Diabetic Eye Disease / Contact Lenses
Diabetic Eye Diseases & Treatments
Patients with diabetes are at an increased risk of developing eye diseases that can cause vision loss and blindness, such as diabetic retinopathy, cataracts and glaucoma. These and other serious conditions often develop without vision loss or pain, so significant damage may be done to the eyes by the time the patient notices any symptoms. For this reason it is very important for diabetic patients to have their eyes examined once a year. Diagnosing and treating eye disease early can prevent vision loss. It is also important to maintain a steady blood-sugar level, take prescribed medications, follow a healthy diet, exercise regularly and avoid smoking.
The most common diabetic eye disease:
Diabetic retinopathy is a leading cause of blindness in American adults. It is caused by changes in the blood vessels of the retina. In some people with diabetic retinopathy, retinal blood vessels may swell and leak fluid. In other people, abnormal new blood vessels grow on the surface of the retina. These changes may result in vision loss or blindness.
Can diabetic retinopathy be treated?
Yes. Your eye care professional may suggest laser surgery in which a strong light beam is aimed onto the retina. Laser surgery and appropriate follow-up care can reduce the risk of blindness by 90 percent. However, laser surgery often cannot restore vision that has already been lost. That is why finding diabetic retinopathy early is the best way to prevent vision loss.
What can you do to protect your vision?
Finding and treating the disease early, before it causes vision loss or blindness, is the best way to control diabetic eye disease. So, if you have diabetes, make sure you get a dilated eye examination at least once a year.
Thanks to advances in optical technology, almost everyone can now wear contact lenses, regardless of the type or extent of their vision problems. That includes patients with astigmatism and those who need bifocal or multifocal lenses.
At The Eye & Laser Center, we offer a comprehensive array of contact lenses to suit our patients’ individual needs—from daily disposables to extended-wear soft contacts to rigid gas-permeable lenses. Talk with us to find out which contact lenses are best for you.
Daily-wear Soft Contacts
Daily-wear soft contact lenses are by far the most popular type of contacts worn. Made of a flexible plastic polymer, daily-wear lenses are put in each morning and taken out each night. They rest in a cleaning solution while you sleep. Daily-wear contacts come in many colors and typically last about one year.
Disposable soft lenses are intended to be thrown out and replaced after you’ve worn them for a certain length of time. This makes them even easier to maintain than regular soft contacts. Many disposable lenses are designed for replacement each morning, every two weeks, or even every three months. Daily-wear disposables are worn during waking hours only, while extended-wear disposables can be worn for longer periods.
Extended-wear Soft Contacts
Extended-wear soft contact lenses can be worn all the time, including while you sleep. Depending on whether you have 7-day (standard) or 30-day lenses, you only need to take out and clean your contacts once a week or once a month. Extended-wear lenses are made of soft silicone that retains moisture longer than daily-wear contacts, allows more oxygen to reach the eye, and prevents bacteria and protein buildup.
Although many patients prefer the convenience of 30-day contacts, be aware that they tend to be stiffer than 7-day lenses, scratch more easily and may be blurrier.

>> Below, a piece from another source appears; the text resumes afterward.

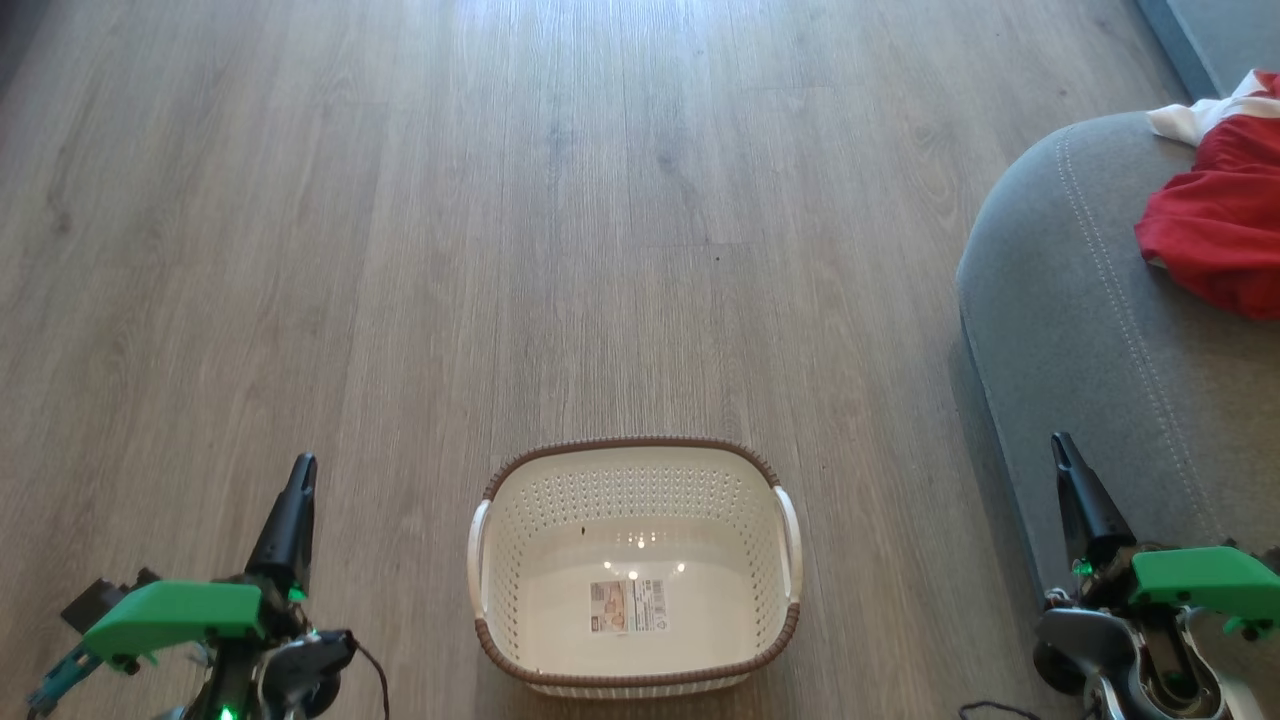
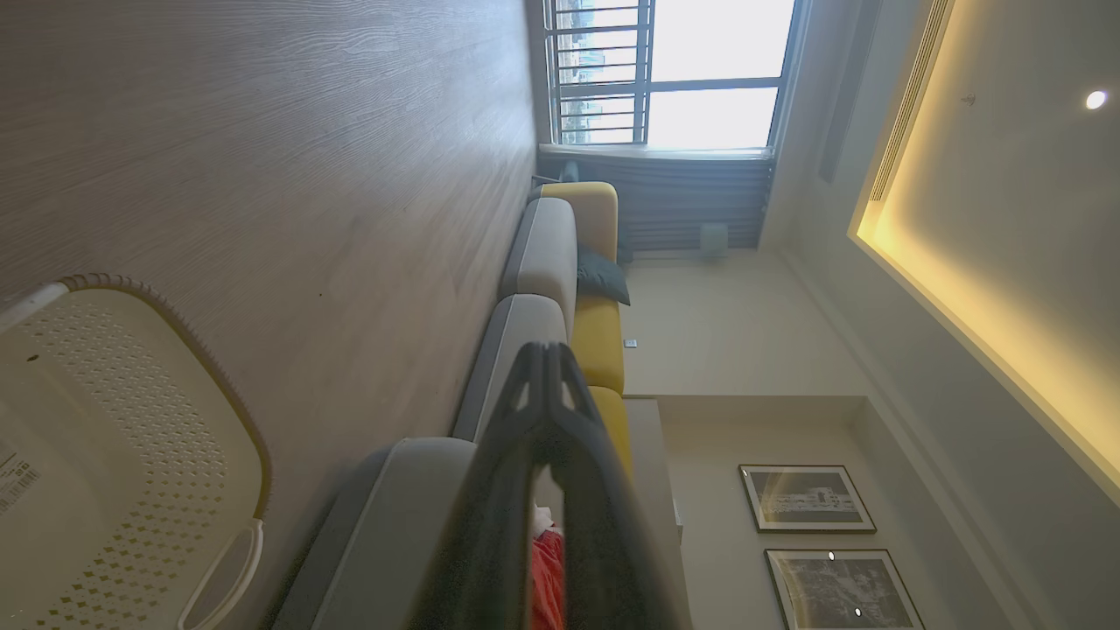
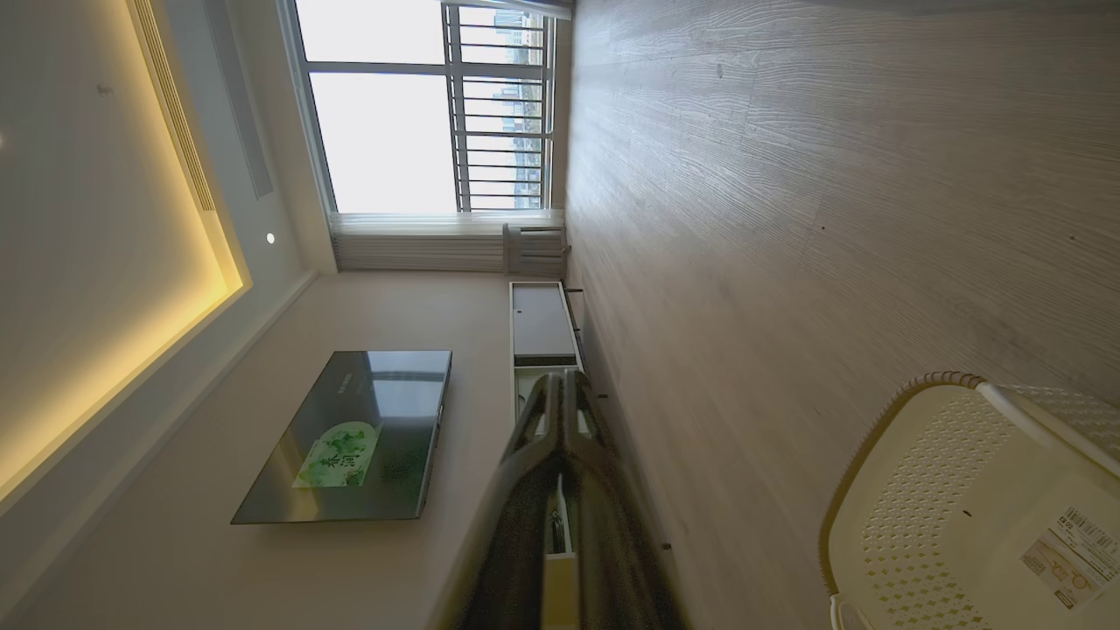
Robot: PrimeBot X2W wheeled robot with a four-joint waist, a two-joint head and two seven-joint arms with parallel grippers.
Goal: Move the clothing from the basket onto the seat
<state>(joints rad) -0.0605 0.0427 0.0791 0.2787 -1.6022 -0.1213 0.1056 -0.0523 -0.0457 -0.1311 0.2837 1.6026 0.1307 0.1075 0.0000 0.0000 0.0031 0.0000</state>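
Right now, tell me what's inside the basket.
The basket holds just a label sticker on its bottom, nothing else. Its near wall's inner face is hidden.

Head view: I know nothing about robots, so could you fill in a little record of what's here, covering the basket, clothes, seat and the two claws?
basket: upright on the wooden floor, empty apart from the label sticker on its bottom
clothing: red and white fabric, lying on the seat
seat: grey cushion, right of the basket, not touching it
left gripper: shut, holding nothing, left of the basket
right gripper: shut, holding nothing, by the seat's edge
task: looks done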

Rigid, gas-permeable contacts offer several benefits over soft lenses. They:
- Can correct a wider range of vision problems, including a high degree of astigmatism;
- Provide sharper vision than most soft lenses;
- Allow more oxygen to pass through to the eye, reducing the risk of corneal irritation;
- Are more durable than soft lenses and don’t need to be replaced as often, lasting as long as two or three years.
Because they are much harder than flexible contacts, gas-permeable lenses may take some getting used to when you first start wearing them. They are also more likely than soft lenses to slip off the center of your eye and require adjustment, making them an inconvenient choice for patients who play sports or participate in other demanding activities. However, most patients soon grow accustomed to the feel of gas-permeable lenses and are satisfied with the improvement in vision they offer without the need for glasses.